Background information
- Born: Amit Sebastian Paul 29 October 1983 (age 42) Boden, Sweden
- Genres: Euro-pop; pop;
- Occupations: Singer; businessman;
- Instrument: Vocals
- Years active: 1998–2009, since 2024
- Member of: A-Teens
- Spouse: Unnur Ýrr Helgadóttir ​ ​(m. 2012)​
- Website: Amitpaul.com

= Amit Sebastian Paul =

Amit Sebastian Paul (অমিত সেবাস্তিয়ান পল; born 29 October 1983) is a Swedish businessman and singer. He is a member of the Swedish pop band A-Teens, who performed together from 1998 to 2004. He briefly pursued a solo recording career after A-Teens disbanded in May 2004. The band reunited again in 2024 to perform as an interval act in Melodifestivalen 2024 and compete in Melodifestivalen 2026, Sweden's Eurovision Song Contest preselection.

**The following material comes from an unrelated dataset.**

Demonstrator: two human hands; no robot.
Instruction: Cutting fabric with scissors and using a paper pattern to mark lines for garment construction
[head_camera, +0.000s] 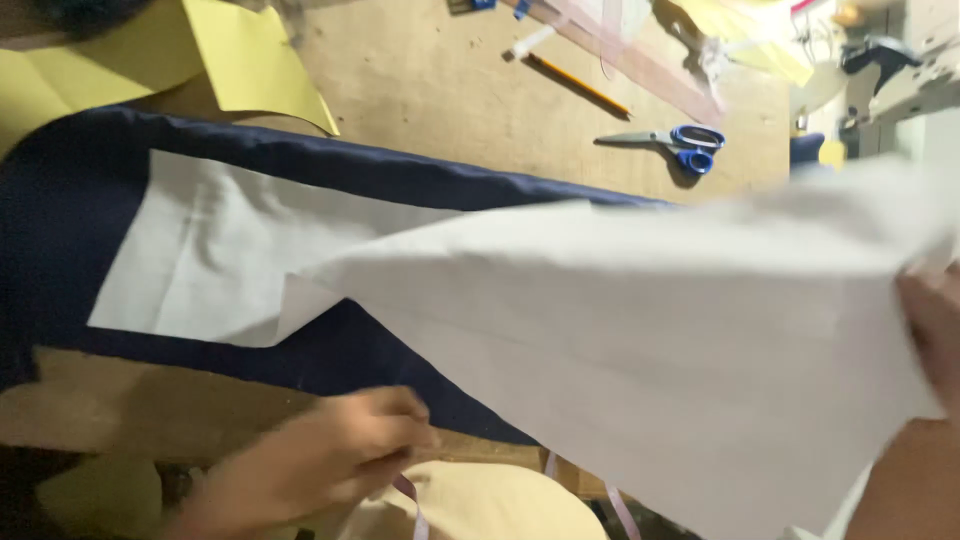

==Early life, family and education==
Paul was born in Boden, Sweden. His father is a Bengali Hindu who moved to Sweden from India 10 years before Amit's birth, while his mother was originally from Värmland.

He earned his Master of Business degree from the Stockholm School of Economics in 2009.

==Music career==

===A-Teens (1998–2004)===
In 1998, Paul signed a record deal with Stockholm Records (part of Universal Music Group), with his then-bandmates Marie, Dhani and Sara. Together they performed as the A-Teens. In 1999, they released their first single, a cover of ABBA's "Mamma mia". The single topped the charts in Sweden for eight consecutive weeks, and the success was similar worldwide.

By 2000, the A-Teens' début album, The ABBA Generation, had sold 4 million copies, making them one of the most successful Swedish pop bands internationally.

After six years together and over 5 million albums sold, the A-Teens disbanded following a Greatest Hits album and a final tour in Sweden.

===Solo===
In April 2008, Amit released his first solo album Songs in a Key of Mine, which features 12 songs; his first single "Judge You" was released shortly afterward.

=== A-Teens reunion (2024–present) ===
A-Teens reunited as a group in February 2024 and qualified to the final of Melodifestivalen 2026 with their song "Iconic," written by Dino Medanhodžić, Jimmy Jansson, Lina Hansson, Moa "Cazzi Opeia" Carlebecker, and Thomas G:son. They advanced to the final, where they placed seventh.

==Business career==
Amit earned his Masters of Business degree at the Stockholm School of Economics in 2009 and completed an internship at the management consultancy Bain & Company. In 2010, he joined his family business, Paxymer AB which specialises in flame retardants and product development within polymer chemistry. He is currently serving as Managing Director.

==Personal life==
Paul married Unnur Ýrr Helgadóttir, an Icelandic graphic designer in 2012. On 31 December 2015, she gave birth to their first child. The couple have two daughters, Lóa and Jari. They live in Iceland.